During the 1850s, sectional differences within the United States, largely about slavery, grew wider as the country's leaders debated whether to allow slavery to expand into the western territories and as criticism of slavery intensified in some free states. The Compromise of 1850 had temporarily settled some of the sectional divisions, but it did not solve the problems that resulted from the existence of slavery in part of the nation. Some of the county's principal Protestant denominations divided into northern and southern branches during the 1840s and 1850s. Critics of slavery became more numerous in the free states, and during the 1850s a once-small group of committed abolitionists attracted new followers. At the same time many defenders of slavery adopted a radical proslavery set of beliefs that made compromise between the extreme opponents of slavery and its most extreme defenders ever more difficult. The problems that the sectional crisis posed for Virginians and for Americans generally made their futures uncertain.
For decades before 1850, many men and women who escaped from slavery were able to avoid being captured and returned to their owners, but the Fugitive Slave Act, part of the Compromise of 1850, empowered federal officials to assist owners seeking to reclaim runaway slaves.

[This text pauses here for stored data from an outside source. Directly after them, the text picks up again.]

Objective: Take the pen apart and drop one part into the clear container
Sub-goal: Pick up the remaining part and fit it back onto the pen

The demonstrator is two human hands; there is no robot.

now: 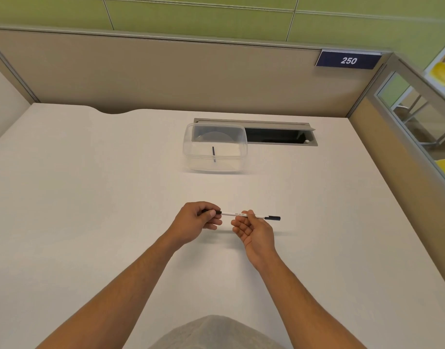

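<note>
Head camera looks down on a white desk (90, 197) where both hands hold a slim white pen with black ends (235, 214) level above the surface, near the front edge. The left hand (195, 221) has its fingers and thumb curled round the pen's black left end, pinching it. The right hand (254, 231) lies palm up, thumb and fingertips pinching the white barrel near its middle (the other fingers are loosely bent); the black right end (273, 218) sticks out past this hand. Well beyond the hands stands a clear rectangular plastic container (215, 147), lidless, with one thin dark stick-like piece (213, 154) inside it. Just behind the container is a grey cable hatch (279, 134) set into the desk. A dark blue sign reading 250 (348, 60) hangs on the beige partition (166, 71).
</note>
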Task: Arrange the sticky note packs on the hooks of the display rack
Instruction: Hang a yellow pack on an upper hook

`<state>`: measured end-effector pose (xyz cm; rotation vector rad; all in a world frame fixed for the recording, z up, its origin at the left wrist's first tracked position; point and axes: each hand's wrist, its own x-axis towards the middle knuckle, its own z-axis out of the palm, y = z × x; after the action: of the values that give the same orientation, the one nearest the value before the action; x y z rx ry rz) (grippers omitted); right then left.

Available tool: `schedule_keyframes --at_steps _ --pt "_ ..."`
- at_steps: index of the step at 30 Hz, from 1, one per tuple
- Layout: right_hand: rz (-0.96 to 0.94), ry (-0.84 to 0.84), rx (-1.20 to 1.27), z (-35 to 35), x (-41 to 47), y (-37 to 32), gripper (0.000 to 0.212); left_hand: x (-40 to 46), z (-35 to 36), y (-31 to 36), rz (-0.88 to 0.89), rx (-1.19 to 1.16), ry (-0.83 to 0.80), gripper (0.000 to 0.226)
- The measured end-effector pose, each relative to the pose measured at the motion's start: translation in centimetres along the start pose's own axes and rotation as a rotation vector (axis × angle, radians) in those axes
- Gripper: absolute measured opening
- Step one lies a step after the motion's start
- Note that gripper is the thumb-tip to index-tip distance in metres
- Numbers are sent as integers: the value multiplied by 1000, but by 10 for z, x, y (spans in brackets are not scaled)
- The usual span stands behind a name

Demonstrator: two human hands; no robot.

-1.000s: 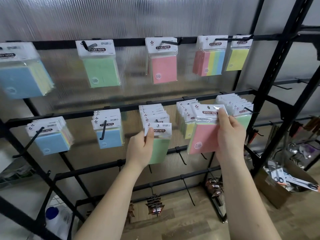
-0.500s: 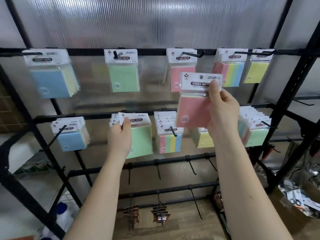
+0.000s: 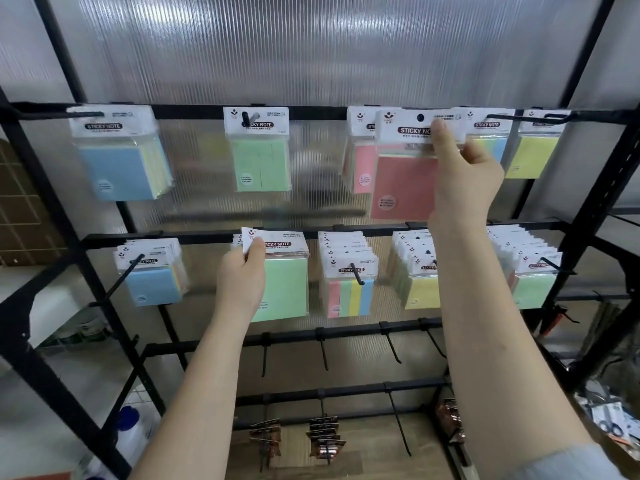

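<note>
My right hand (image 3: 462, 171) pinches the header of a pink sticky note pack (image 3: 403, 188) at the top rail of the black display rack (image 3: 311, 111). The pack's hang hole sits over a hook tip, in front of another pink pack (image 3: 360, 168) hanging there. My left hand (image 3: 240, 277) pinches the header corner of a green sticky note pack (image 3: 285, 289) at the middle rail, in front of more packs on that hook. Blue (image 3: 119, 168), green (image 3: 259, 161) and yellow (image 3: 531, 155) packs hang along the top rail.
On the middle rail hang stacks of blue (image 3: 152, 284), multicolour (image 3: 349, 292), yellow (image 3: 420, 289) and green (image 3: 533, 285) packs. Bare hooks (image 3: 393, 348) stick out from the lower rails. Copper clips (image 3: 323, 436) hang near the floor. A box of scissors (image 3: 613, 420) stands at the lower right.
My right hand raised the pink pack from the middle rail up to a top-rail hook. My left hand carried the green pack leftward along the middle rail.
</note>
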<state>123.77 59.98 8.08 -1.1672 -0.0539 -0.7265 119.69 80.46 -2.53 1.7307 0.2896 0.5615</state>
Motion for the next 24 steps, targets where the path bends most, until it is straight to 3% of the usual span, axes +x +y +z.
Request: schedule_keyframes --at_steps 7,11,15,19,24 --pt "-59 -5 28 4 7 1 42 3 2 6 -1 5 -5 44" --pt "-99 7 17 2 12 1 48 9 3 6 13 16 -9 42" --pt "-92 -10 6 0 15 6 42 11 6 9 33 20 -7 42" --pt "-64 -20 -33 3 19 14 50 11 11 13 62 44 -16 46" --pt "-35 -47 -113 15 35 29 38 13 13 15 77 16 -8 47"
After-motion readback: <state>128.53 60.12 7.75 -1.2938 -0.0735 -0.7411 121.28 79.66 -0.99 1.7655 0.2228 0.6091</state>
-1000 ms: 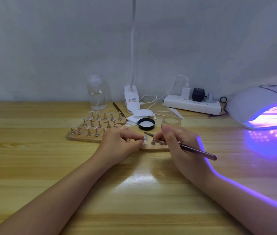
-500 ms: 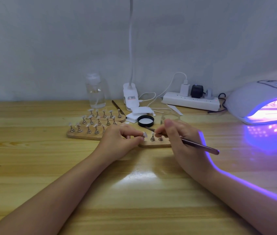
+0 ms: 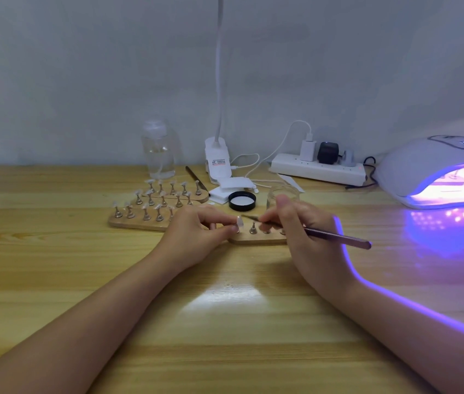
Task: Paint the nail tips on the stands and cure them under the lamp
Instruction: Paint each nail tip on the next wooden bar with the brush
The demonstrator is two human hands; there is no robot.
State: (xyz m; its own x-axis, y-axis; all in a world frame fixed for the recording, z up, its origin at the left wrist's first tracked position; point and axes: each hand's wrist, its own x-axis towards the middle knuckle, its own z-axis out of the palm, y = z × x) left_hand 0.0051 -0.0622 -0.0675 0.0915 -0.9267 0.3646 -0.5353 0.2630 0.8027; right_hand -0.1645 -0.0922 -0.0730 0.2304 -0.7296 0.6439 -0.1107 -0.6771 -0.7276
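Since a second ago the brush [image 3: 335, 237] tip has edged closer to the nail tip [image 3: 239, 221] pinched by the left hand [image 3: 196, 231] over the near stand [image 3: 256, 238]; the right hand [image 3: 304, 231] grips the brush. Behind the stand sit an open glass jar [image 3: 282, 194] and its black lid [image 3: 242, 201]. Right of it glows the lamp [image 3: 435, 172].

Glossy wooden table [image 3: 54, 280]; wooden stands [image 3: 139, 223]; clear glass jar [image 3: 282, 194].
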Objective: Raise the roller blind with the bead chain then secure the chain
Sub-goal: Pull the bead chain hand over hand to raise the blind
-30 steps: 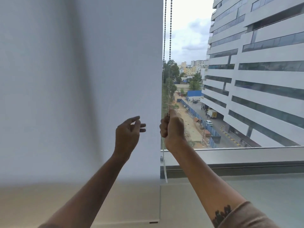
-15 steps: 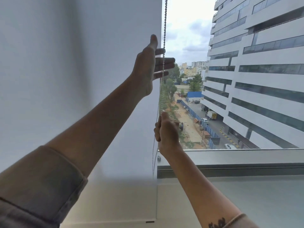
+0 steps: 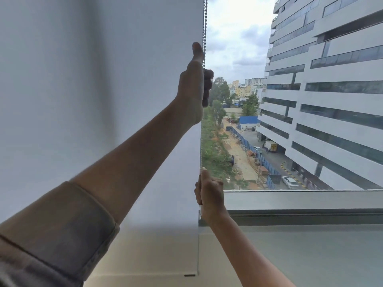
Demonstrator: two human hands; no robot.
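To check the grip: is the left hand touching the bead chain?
Touching. The head view shows the left hand raised high, its fingers curled around the bead chain.

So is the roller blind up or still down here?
Still down: the roller blind covers the window's left part, its bottom edge below the sill.

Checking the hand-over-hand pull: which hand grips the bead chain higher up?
The left hand, arm stretched up beside the blind, fingers curled round the bead chain. The right hand holds it low, near the sill.
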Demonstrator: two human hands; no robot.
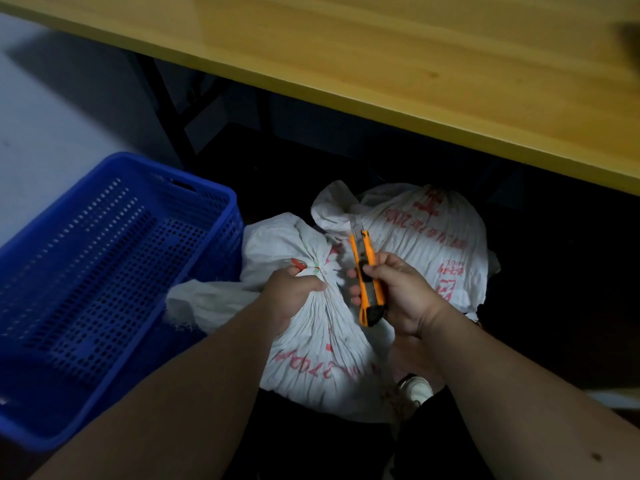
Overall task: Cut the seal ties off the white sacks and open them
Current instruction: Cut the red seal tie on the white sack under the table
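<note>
Sacks wait on the floor, the near sack (322, 327) just right of the blue basket (104, 271), its tied neck (317, 270) gripped by the left hand (294, 292). Right of that neck, the right hand (398, 292) holds the orange knife (367, 275), blade out. One slip could nick those left fingers or slash the cloth.
</note>
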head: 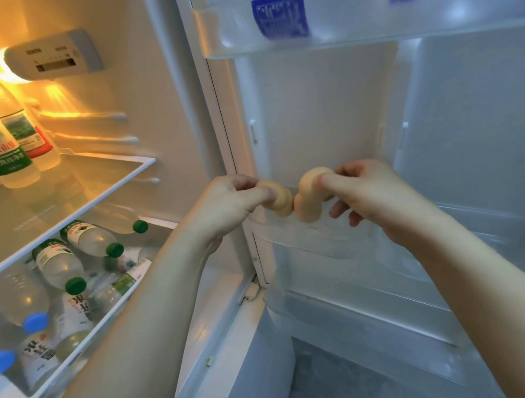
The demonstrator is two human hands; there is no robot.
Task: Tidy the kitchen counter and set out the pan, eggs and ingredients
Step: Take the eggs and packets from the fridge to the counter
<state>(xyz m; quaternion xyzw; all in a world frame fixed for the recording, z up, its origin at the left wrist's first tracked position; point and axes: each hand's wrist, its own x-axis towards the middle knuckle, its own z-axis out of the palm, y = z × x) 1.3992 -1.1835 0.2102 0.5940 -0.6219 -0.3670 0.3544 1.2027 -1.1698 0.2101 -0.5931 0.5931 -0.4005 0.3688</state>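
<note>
**Eggs coming out of the fridge door, both hands loaded**

Here are the eggs: the left hand point(236, 201) grips what looks like two pale eggs point(279, 202), one tucked under the fingers and one bulging out below, and the right hand point(369, 196) pinches another pair point(310, 194), thumb and forefinger curled over the top one. Motion blur smears the shells, so the exact count in each hand is hard to call. The two clusters sit touching or very nearly touching, held just above the clear door bin point(322, 241), which is our landmark from here on.

Above that bin, a higher door shelf point(367, 35) carries large clear bottles, one with a blue label point(279, 10). Left of the bin, past the door hinge, the lit fridge interior shows upright water bottles point(3, 148) on a glass shelf point(102, 193), and lower down, a drawer full of bottles lying on their sides point(67, 270). Both bare forearms reach up from below the bin.

My read: this is the fetching-the-eggs step, with the eggs lifted clear of the bin or just about. No desk, pan or other ingredients are in view, so most of the setting-out looks yet to be done.

Next up, I'd say, draw both hands back without knocking shell on shell or on the bin's rim, keep the grip gentle but sure, and carry them to the desk. With both hands full, shutting the door will need an elbow or a second trip.
</note>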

Settlement of the Great Plains increased rapidly during the 1850s, even while many people moved into Texas and other portions of the territory acquired as a result of the war with Mexico in the 1840s. Congress repeatedly debated whether slavery should be allowed into those large territories that were not yet organized into states.
In October 1859 John Brown and other antislavery men slipped across the border between Maryland and Virginia and occupied the United States arsenal at Harpers Ferry. Brown hoped to arm enslaved men and lead a campaign to abolish slavery.